[ACTIVITY] Exact reproduction is required for the lines below starting at the line with "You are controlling" and ending at the line with "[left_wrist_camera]", both included. No other lines, and no pictures.

[DATA SHOWN]
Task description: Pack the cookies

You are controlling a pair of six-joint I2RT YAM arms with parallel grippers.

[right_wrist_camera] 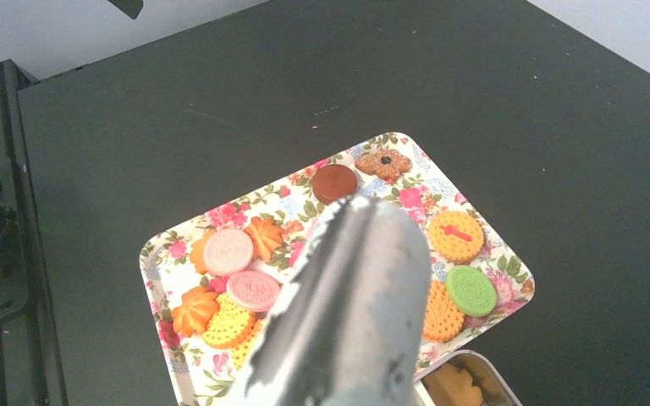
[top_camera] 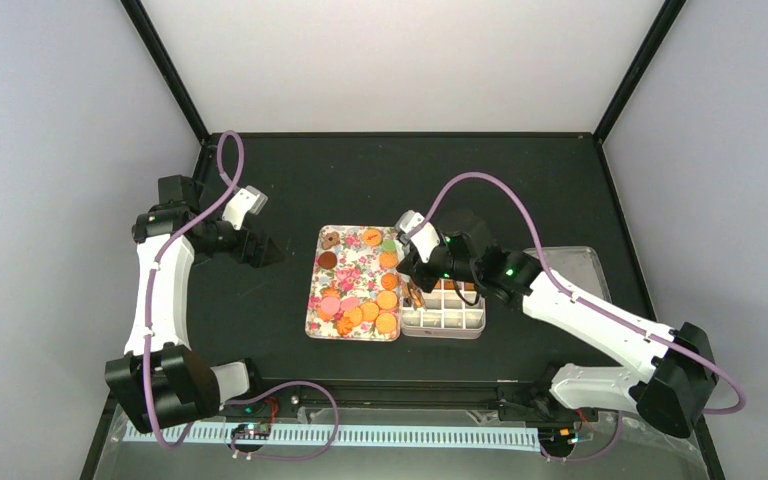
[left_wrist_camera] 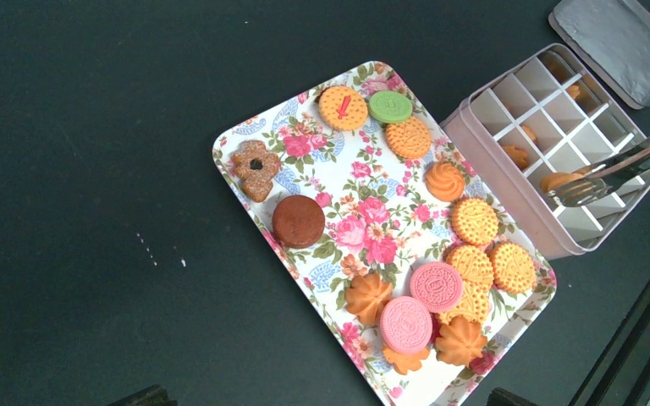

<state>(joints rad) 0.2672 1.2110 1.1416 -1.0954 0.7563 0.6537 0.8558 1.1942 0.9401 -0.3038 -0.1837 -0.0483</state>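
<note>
**Tongs hanging over the divided box while most cookies are lying on the tray**

Seen from the top camera, the flower-patterned rectangular tray [left_wrist_camera: 364, 216] is sitting mid-way across the black table [left_wrist_camera: 93, 127]. Most of the small round cookies [left_wrist_camera: 465, 271] are lying on it. The orange-golden and pink ones are crowding its 5 o'clock end. Two brown ones are lying toward 11 o'clock, and a green one is lying near 1 o'clock.

A pale pink box [left_wrist_camera: 508, 169] with a white grid of compartments is touching the tray's 3 o'clock edge. Its grey metal lid [left_wrist_camera: 618, 42] is lying open beyond it. A few orange cookies are sitting in separate compartments.

The right gripper [top_camera: 415, 262] is clamping the silver metal tongs [left_wrist_camera: 618, 165] between nearly closed jaws. The tong tips are hanging over a compartment right by an orange cookie, and whether they are pinching it cannot be told.

The left gripper [top_camera: 260, 248] is hovering at 9 o'clock of the tray, well apart from it. Its jaws are spread wide and holding nothing.
</note>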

[OUTPUT OF THE EXERCISE]
You are controlling a pair of six-joint I2RT YAM arms with parallel grippers.

[right_wrist_camera] 
[top_camera] 
[left_wrist_camera] 

This answer has no further content.